* **TASK DIRECTIONS**: Repeat the records below line by line, exactly, finishing on the line that contains "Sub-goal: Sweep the".

Saved data entries

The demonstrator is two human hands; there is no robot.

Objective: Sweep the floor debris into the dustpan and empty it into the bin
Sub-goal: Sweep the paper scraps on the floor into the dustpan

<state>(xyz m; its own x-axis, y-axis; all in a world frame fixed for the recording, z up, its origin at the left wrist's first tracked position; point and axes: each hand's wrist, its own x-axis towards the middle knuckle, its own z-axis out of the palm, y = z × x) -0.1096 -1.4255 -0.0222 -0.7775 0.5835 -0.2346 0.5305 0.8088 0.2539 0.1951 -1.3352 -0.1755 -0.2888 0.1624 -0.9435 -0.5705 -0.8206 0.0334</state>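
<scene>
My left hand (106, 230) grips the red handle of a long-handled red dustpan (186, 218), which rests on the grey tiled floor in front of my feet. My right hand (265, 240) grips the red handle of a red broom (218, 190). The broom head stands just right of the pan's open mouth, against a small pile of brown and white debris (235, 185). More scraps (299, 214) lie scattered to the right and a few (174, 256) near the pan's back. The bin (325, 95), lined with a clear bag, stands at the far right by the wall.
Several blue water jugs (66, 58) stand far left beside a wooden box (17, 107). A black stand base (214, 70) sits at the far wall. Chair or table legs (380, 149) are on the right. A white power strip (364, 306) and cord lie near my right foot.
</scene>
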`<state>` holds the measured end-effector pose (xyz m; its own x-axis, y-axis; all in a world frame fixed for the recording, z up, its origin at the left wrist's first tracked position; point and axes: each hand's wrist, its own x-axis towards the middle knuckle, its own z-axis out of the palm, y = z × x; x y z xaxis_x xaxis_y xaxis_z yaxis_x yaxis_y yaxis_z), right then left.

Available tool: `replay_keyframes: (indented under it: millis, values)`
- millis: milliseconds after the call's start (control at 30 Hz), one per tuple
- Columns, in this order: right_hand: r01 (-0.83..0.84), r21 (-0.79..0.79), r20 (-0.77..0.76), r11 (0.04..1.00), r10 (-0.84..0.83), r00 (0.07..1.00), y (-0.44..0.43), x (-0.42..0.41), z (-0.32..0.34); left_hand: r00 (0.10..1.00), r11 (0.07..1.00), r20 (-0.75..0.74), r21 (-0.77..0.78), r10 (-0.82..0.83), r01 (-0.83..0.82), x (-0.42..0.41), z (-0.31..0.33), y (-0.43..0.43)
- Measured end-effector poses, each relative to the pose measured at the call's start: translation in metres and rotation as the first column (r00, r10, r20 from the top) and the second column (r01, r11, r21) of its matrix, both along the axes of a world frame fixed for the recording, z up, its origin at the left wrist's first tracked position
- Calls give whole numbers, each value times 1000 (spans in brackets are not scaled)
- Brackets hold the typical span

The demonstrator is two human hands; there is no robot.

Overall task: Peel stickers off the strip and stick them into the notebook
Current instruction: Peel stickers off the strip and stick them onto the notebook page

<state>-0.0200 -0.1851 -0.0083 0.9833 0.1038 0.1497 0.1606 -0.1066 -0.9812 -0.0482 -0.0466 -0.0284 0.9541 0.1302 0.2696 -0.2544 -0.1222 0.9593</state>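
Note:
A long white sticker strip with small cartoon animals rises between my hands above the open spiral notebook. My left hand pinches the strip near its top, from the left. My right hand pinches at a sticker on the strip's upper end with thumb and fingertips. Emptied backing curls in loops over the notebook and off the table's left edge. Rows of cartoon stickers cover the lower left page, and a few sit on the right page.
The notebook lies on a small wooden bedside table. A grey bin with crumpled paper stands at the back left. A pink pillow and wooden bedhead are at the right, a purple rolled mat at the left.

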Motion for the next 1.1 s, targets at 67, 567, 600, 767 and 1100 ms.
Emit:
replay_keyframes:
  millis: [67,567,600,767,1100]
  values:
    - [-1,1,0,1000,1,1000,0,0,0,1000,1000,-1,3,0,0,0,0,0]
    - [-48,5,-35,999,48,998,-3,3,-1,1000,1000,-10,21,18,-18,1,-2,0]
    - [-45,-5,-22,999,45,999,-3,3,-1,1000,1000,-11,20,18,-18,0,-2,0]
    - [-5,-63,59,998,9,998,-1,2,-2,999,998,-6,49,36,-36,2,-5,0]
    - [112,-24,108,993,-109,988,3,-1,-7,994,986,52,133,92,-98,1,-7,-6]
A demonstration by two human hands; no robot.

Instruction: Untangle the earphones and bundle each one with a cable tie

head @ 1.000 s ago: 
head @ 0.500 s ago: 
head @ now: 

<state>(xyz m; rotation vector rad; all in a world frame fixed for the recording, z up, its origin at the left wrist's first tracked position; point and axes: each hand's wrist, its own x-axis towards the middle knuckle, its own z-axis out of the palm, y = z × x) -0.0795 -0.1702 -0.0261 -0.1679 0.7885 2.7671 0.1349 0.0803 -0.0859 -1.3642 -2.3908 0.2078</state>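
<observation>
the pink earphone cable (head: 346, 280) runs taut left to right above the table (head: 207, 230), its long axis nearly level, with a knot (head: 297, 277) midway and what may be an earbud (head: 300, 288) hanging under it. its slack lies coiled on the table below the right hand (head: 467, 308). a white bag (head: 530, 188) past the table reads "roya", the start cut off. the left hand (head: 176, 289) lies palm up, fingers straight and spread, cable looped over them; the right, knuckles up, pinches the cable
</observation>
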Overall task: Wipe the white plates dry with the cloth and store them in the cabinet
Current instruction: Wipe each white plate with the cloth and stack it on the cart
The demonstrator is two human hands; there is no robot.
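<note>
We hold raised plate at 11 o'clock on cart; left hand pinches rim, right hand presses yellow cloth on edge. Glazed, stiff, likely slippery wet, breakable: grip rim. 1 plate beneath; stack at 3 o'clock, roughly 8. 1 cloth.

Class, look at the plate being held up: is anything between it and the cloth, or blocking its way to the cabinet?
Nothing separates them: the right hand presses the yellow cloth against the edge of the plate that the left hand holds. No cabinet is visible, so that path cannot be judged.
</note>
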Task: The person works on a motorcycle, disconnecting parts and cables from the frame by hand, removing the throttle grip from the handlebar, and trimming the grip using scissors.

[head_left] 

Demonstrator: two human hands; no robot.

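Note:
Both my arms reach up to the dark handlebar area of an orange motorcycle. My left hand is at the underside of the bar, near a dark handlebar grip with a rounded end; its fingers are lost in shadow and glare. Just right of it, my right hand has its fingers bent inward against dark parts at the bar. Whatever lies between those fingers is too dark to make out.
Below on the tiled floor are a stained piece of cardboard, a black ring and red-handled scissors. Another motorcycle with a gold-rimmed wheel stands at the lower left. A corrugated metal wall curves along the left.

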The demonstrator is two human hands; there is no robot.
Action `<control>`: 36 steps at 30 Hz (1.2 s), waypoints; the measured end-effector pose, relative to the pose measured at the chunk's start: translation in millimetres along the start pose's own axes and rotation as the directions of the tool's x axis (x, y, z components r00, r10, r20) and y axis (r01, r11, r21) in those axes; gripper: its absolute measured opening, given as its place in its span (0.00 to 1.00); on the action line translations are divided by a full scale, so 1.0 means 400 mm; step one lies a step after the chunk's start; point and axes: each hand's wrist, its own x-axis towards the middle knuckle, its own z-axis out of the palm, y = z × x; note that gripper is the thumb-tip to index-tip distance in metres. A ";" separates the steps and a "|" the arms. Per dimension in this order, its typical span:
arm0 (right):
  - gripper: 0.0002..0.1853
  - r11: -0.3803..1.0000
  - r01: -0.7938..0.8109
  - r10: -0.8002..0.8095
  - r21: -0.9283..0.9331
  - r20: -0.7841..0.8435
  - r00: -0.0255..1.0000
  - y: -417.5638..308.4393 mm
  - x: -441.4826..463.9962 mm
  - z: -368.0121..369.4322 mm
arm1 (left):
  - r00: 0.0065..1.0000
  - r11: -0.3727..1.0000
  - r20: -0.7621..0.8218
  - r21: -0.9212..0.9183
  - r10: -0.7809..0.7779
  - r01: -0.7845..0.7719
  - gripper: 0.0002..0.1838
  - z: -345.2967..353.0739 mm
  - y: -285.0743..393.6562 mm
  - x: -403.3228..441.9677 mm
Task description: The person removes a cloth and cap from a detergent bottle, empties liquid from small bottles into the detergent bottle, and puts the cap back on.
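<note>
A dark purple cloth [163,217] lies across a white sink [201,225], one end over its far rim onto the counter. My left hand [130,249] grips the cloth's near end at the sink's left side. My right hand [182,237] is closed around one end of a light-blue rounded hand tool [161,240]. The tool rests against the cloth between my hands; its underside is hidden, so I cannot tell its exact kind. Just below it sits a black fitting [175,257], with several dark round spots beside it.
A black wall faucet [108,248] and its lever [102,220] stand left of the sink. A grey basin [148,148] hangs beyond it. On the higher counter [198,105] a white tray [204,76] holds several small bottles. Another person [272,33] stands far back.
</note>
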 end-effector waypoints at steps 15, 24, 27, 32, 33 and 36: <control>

* **YOUR SOLUTION**:
The demonstrator is two human hands; there is no robot.

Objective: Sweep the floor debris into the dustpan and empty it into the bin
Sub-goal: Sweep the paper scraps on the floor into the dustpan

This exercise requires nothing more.